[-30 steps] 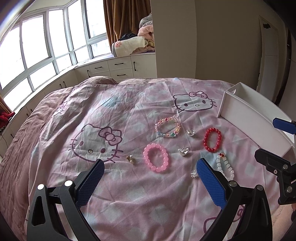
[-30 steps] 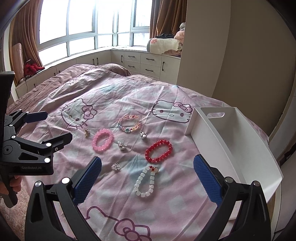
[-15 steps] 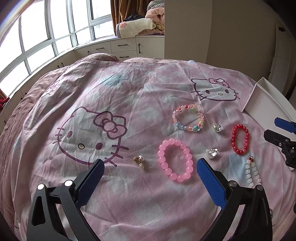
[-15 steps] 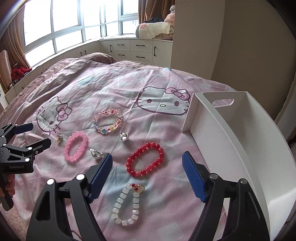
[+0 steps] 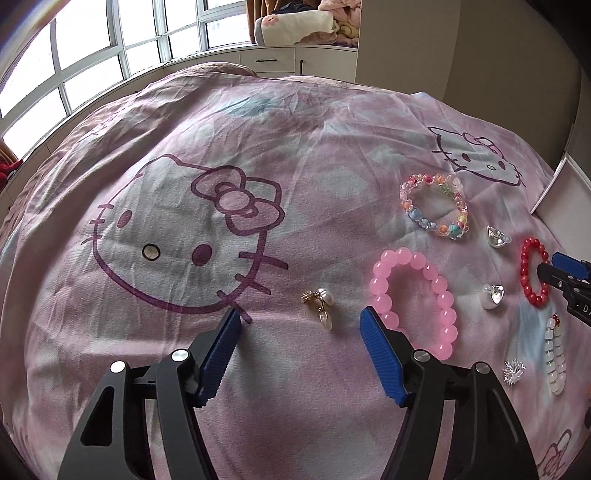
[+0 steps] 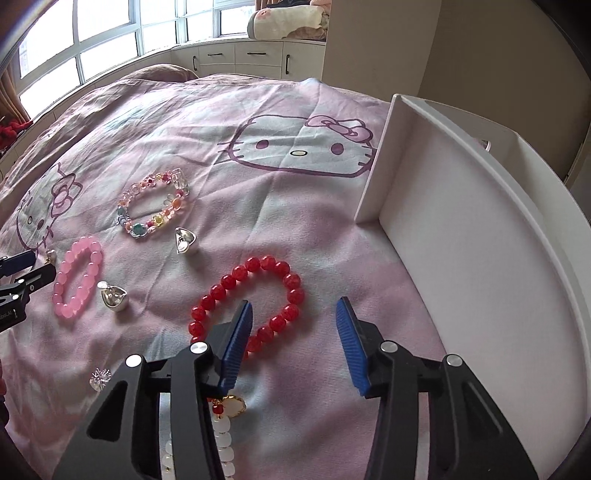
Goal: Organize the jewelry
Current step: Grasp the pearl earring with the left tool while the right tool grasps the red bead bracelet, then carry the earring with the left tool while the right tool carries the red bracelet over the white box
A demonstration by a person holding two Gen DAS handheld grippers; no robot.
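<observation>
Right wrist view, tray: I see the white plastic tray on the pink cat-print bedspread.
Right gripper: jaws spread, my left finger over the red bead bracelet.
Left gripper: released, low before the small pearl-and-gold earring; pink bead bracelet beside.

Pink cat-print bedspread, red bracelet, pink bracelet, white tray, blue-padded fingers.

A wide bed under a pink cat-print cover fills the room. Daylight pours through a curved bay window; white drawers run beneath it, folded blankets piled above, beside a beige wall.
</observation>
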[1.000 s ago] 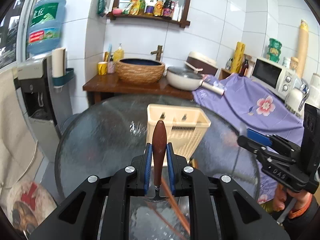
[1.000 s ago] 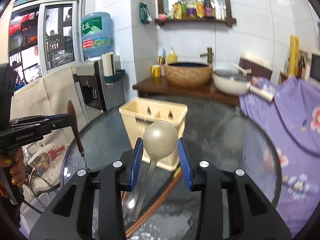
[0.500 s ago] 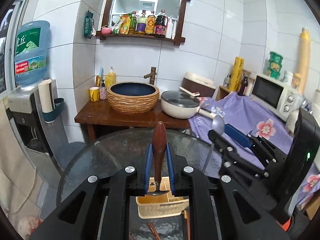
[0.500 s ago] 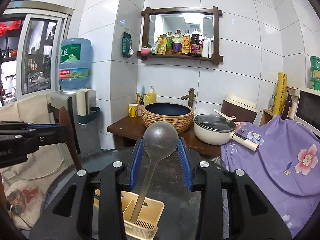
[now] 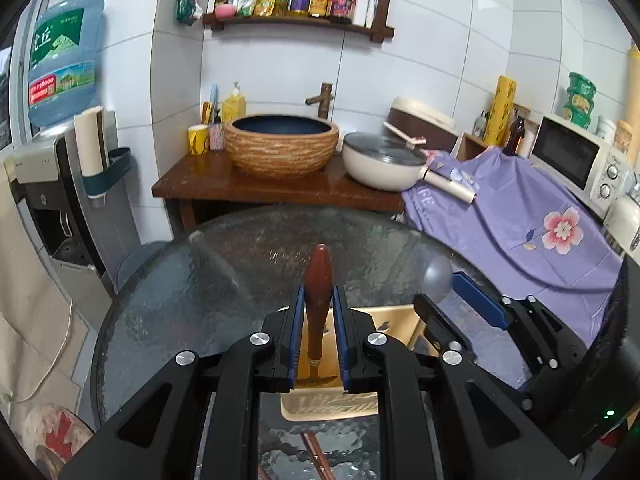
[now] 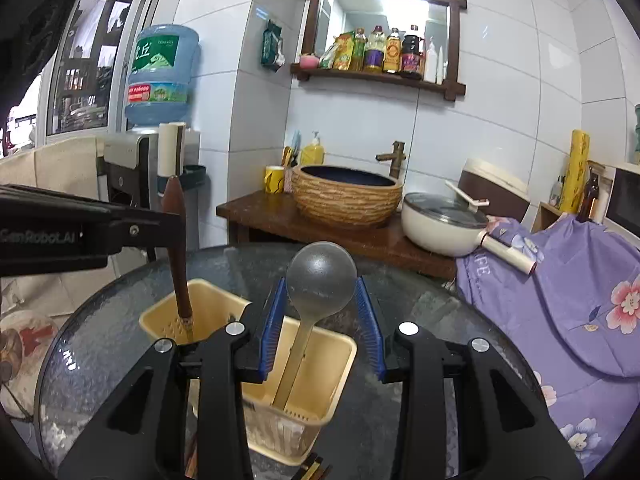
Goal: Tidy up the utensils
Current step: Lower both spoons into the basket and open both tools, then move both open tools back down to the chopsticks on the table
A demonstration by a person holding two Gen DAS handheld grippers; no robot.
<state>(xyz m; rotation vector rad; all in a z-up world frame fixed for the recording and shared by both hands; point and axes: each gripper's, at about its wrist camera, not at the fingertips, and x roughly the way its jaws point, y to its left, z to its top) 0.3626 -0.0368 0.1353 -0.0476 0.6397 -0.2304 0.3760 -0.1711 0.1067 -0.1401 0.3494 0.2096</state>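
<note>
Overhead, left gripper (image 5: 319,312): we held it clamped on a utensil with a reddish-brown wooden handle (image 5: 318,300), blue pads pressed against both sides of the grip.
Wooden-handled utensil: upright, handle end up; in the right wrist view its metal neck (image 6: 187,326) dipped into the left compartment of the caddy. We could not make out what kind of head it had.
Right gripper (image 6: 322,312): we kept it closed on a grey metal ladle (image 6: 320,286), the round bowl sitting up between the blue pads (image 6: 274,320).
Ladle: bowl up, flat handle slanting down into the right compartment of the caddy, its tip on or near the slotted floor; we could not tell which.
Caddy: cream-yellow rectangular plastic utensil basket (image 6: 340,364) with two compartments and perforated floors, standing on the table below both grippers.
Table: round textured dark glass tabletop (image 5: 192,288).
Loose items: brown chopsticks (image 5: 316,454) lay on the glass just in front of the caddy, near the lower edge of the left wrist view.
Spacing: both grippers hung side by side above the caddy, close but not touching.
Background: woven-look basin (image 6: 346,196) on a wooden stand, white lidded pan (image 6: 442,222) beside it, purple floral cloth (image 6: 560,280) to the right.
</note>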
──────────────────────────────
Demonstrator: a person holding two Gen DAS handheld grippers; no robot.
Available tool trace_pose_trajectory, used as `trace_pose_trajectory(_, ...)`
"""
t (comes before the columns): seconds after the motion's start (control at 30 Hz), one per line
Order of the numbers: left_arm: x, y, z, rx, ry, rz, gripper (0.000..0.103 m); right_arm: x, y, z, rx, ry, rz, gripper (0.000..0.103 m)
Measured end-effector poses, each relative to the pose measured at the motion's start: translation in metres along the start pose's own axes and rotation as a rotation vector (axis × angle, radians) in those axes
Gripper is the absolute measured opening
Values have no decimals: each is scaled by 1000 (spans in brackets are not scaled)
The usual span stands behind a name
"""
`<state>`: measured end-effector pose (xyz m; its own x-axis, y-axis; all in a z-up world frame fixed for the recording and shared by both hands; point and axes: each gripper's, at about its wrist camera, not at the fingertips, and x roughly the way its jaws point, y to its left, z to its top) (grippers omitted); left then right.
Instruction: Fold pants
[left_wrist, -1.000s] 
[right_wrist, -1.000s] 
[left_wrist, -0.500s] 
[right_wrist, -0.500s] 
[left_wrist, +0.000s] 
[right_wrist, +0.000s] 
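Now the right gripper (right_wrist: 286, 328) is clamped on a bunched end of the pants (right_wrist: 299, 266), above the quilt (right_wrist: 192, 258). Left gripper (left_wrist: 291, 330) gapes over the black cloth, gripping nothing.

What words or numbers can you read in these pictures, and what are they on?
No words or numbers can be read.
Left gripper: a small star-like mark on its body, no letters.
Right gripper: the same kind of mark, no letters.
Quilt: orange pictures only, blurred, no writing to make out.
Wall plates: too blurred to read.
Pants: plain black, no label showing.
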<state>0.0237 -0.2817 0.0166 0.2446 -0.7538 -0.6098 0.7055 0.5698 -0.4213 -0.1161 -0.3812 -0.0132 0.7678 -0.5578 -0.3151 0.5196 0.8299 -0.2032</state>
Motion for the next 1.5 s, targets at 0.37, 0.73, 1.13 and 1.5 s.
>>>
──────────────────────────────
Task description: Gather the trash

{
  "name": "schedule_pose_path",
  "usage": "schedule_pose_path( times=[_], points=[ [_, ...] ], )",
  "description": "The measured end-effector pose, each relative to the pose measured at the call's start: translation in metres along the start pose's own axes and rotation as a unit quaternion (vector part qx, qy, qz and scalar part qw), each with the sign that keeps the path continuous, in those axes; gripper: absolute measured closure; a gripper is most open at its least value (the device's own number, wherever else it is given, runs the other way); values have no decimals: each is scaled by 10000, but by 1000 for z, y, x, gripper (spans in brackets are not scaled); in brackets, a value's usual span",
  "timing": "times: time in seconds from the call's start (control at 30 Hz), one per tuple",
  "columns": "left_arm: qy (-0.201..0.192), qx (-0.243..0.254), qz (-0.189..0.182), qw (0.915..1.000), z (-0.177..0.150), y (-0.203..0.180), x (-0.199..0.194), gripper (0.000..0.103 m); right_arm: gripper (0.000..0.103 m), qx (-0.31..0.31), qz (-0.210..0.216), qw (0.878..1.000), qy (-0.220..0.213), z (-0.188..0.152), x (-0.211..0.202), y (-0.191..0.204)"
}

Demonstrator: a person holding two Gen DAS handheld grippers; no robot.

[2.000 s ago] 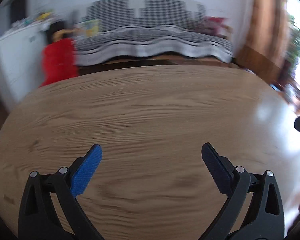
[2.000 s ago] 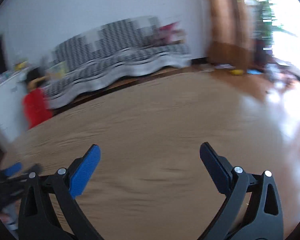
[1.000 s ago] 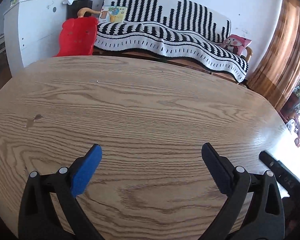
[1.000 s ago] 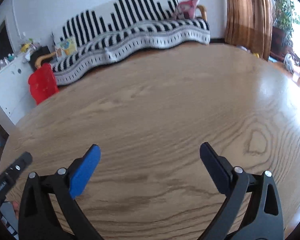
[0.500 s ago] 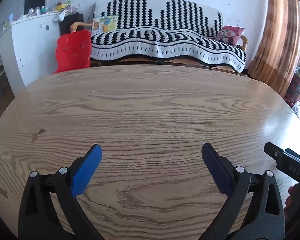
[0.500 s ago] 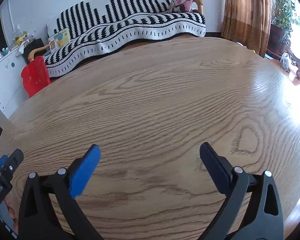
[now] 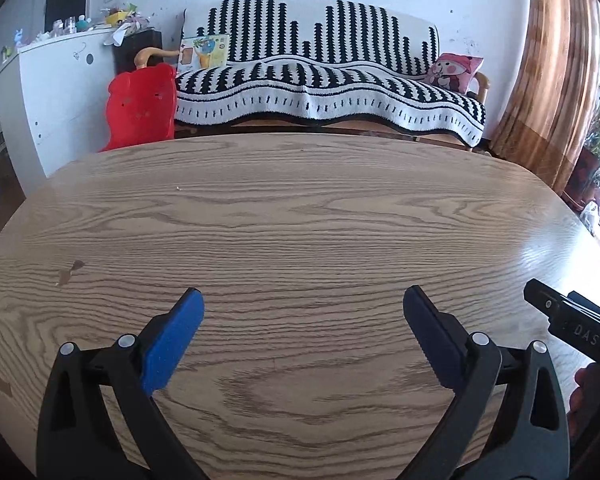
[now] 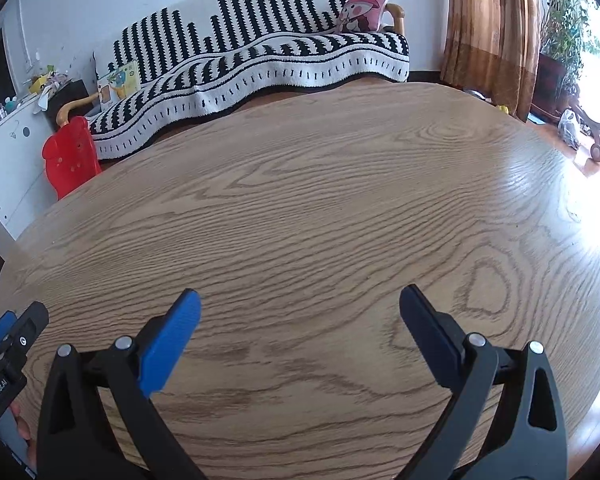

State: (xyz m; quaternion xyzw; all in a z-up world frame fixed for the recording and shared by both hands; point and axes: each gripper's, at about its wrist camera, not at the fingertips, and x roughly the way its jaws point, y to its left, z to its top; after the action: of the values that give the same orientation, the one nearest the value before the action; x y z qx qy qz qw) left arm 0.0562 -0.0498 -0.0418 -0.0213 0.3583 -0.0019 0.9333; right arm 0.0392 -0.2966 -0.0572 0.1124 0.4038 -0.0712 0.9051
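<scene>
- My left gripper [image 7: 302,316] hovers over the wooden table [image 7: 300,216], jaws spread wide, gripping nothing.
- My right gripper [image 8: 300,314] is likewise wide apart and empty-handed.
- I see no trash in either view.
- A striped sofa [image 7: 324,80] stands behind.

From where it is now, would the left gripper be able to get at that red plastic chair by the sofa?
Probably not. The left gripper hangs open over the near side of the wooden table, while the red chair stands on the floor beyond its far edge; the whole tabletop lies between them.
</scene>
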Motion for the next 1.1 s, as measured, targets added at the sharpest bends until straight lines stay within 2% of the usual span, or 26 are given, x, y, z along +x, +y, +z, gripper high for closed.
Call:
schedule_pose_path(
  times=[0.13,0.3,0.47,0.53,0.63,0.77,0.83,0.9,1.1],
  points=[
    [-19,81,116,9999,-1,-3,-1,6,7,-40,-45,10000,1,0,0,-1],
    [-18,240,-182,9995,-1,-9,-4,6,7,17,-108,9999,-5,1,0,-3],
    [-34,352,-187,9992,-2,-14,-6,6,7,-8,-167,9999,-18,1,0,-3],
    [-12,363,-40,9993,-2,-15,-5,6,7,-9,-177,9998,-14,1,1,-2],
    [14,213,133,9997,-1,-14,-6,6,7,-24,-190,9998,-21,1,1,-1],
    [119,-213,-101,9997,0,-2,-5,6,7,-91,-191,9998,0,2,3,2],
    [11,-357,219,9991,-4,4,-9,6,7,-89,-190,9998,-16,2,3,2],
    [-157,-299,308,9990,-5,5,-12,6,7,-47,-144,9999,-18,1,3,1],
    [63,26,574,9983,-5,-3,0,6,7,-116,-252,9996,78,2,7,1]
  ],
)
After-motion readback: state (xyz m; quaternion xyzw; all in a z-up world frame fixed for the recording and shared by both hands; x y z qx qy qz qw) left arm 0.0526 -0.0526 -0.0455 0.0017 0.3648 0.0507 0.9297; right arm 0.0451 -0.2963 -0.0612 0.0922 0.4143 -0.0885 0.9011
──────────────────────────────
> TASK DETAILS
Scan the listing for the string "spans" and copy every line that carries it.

> YOUR SOLUTION
Values have no decimals: each is scaled by 1000 (spans in brackets are not scaled)
  "description": "The measured end-effector pose, each relative to the pose measured at the call's start: translation in metres along the start pose's own axes and rotation as a unit quaternion (vector part qx, qy, qz and scalar part qw), each with the sign that keeps the path continuous, in those axes; gripper: absolute measured closure; a gripper is most open at its least value (the device's own number, wherever else it is given, runs the other way); values have no decimals: each is scaled by 10000, but by 1000 for z, y, x, gripper (spans in brackets are not scaled); in brackets, a value's usual span",

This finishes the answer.